Consumer-driven health plans with high deductibles continued to gain market share in the U.S. in 2016, and appear to be having the intended effect of encouraging the insured to become more involved in their own health care, according to an analysis of survey data published by the Employee Benefit Research Institute (EBRI) and Greenwald & Associates.

The survey of 3,295 adults with private health insurance coverage through an employer or purchased directly from a carrier or through a government exchange was conducted August 11-24, 2016. A report on the findings of the annual survey was released as an EBRI Issue Brief on May 27, 2017. The results indicated that a steadily growing share of Americans with health coverage are in a consumer-driven health plan (CDHP) associated with a high-deductible health plan (HDHP), a health savings account (HSA), or a health reimbursement arrangement (HRA).

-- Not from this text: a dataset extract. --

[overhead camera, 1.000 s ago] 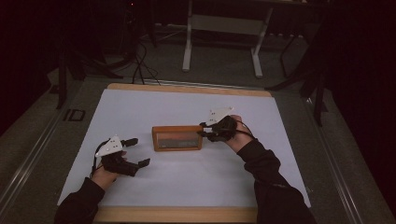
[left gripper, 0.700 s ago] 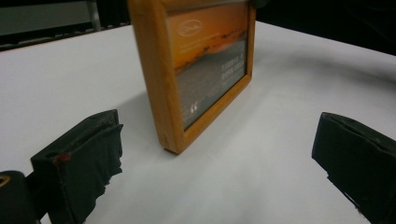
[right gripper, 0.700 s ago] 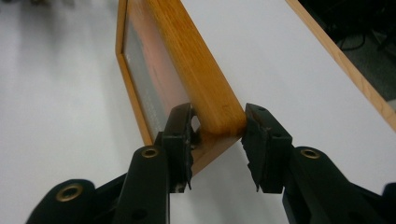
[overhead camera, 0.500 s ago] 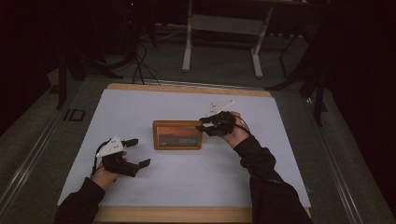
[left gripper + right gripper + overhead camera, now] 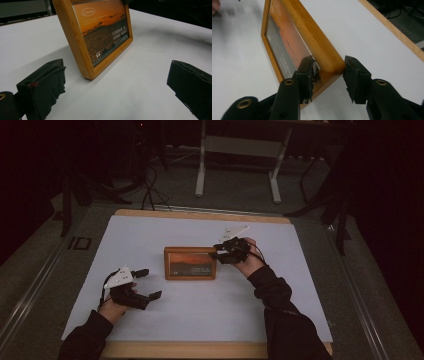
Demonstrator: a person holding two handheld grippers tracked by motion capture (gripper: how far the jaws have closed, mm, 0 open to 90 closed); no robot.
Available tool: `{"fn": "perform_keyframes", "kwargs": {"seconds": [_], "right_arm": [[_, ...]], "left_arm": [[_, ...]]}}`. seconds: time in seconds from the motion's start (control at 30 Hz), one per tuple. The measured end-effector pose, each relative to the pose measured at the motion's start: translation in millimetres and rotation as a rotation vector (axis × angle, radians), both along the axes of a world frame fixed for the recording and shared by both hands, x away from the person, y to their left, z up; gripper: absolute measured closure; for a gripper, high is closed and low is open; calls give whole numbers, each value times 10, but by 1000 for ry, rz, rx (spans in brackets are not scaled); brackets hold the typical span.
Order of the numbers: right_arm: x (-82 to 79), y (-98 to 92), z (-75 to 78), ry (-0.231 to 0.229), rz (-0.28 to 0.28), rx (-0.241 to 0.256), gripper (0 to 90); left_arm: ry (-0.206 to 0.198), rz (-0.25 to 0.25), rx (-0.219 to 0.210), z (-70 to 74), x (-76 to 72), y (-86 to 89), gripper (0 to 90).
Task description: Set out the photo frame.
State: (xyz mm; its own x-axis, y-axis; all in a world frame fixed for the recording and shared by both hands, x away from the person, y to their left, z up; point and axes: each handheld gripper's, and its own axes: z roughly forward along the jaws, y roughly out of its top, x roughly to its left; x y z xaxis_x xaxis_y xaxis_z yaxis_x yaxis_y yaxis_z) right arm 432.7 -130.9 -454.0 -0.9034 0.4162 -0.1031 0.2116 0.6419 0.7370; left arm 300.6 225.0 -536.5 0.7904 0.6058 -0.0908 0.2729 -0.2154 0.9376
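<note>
**A gripper at the corner of a picture frame**

A wooden picture frame (image 5: 190, 263) sits near the middle of the white worktop (image 5: 150, 235). It leans back a little. The right gripper (image 5: 220, 254) is at the frame's top right corner. Its 2 jaws sit on either side of that corner, 1 jaw on the glass side, but I cannot tell if they squeeze yet. The left gripper (image 5: 148, 283) rests near the front left edge, jaws wide open, holding nothing. The frame looks stiff and light. Its glass front could break, so the wooden edge is the best place to hold.

Dim lab: equipment stands (image 5: 202, 165), floor cables (image 5: 150, 185)
</note>
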Motion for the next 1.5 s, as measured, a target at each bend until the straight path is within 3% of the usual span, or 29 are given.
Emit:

While 73% of the privately insured adults surveyed said they are enrolled in a traditional health care plan, 14% indicated they are enrolled in a CDHP linked to an HSA or an HRA, and 14% reported that they are enrolled in an HDHP (with a deductible of $1,300 or higher for single coverage and of $2,600 for family coverage) not linked to an HSA or an HRA. Researchers noted that among individuals with traditional coverage, a growing number have the option to choose a CDHP, and that those who choose a CDHP are remaining enrolled for a longer time.

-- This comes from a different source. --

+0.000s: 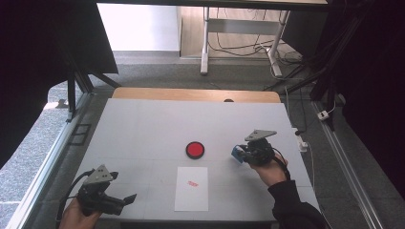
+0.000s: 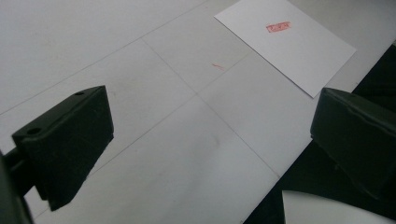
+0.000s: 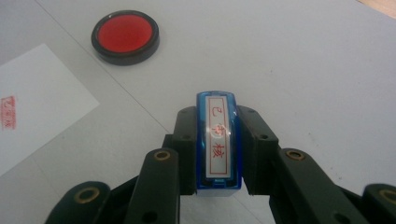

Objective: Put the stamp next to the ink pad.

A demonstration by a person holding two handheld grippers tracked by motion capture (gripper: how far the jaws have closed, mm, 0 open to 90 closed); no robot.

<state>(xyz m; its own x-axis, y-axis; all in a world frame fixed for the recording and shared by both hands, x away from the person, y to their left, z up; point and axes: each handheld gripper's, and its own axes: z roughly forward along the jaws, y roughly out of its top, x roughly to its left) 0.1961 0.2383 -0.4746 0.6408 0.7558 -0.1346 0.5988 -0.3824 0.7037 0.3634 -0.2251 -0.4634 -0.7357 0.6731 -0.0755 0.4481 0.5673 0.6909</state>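
Your right tongs (image 3: 217,154) are clamped on the blue stamp (image 3: 218,140), right of the ink pad (image 1: 195,150); the paper (image 1: 192,188) already bears a print. Your left tongs (image 1: 125,200) stand apart, idle. Next, I judge: set the stamp down squarely.

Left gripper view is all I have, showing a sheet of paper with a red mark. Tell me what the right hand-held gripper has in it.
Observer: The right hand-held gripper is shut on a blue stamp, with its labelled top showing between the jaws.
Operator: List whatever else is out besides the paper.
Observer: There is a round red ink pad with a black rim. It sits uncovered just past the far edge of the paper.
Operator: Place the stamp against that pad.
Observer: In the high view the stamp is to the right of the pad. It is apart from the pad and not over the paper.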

The survey findings showed that more than half of CDHP enrollees have an HSA, and are taking advantage of growing employer contributions. Among the respondents who said they are enrolled in a CDHP, 56% (16.3 million) indicated they have an HSA; 19% (5.5 million) said they are enrolled in an HRA; and 25% (7.3 million) said they are enrolled in an HSA-eligible health plan, but do not have an HSA.

The study’s authors observed that it is becoming increasingly common for employers to contribute to their employees’ HSAs, and that the dollar amounts of these contributions are rising. In the 2016 survey, 78% of CDHP enrollees reported that their employer contributed to their account that year, up from 67% of those polled in 2014. Of those CDHP enrollees receiving an employer contribution, 20% reported a contribution of at least $2,000 in 2016, up from 10% in 2014; while 42% reported an employer contribution of $1,000-$1,999 in 2016, up from 36% in 2014.

The survey also found that consumer behaviors are linked to CDHP enrollment, as the respondents in a CDHP or an HDHP were more likely than those in a traditional plan to report engaging in cost-conscious behaviors. For example, the survey showed that respondents in a CDHP were more likely than respondents in a traditional plan to report that they had checked whether the plan would cover care (54% vs. 44%), that they had asked for a generic instead of a brand name drug (48% vs. 37%), and that they had used an online cost-tracking tool provided by the health plan (31% vs. 20%). The results also showed that CDHP and HDHP enrollees were more likely than traditional plan enrollees to indicate that they tried to find cost information before obtaining care: nearly one-half of HDHP enrollees and 43% of CDHP enrollees said they had searched for cost information, compared with 32% of traditional plan enrollees.

In addition, the survey respondents enrolled in CDHPs were more likely than those enrolled in HDHPs or in a traditional plan to report that they have a choice of health plans: two-thirds of CDHP enrollees said they have a choice of health plan, compared with 59% of both HDHP enrollees and traditional plan enrollees.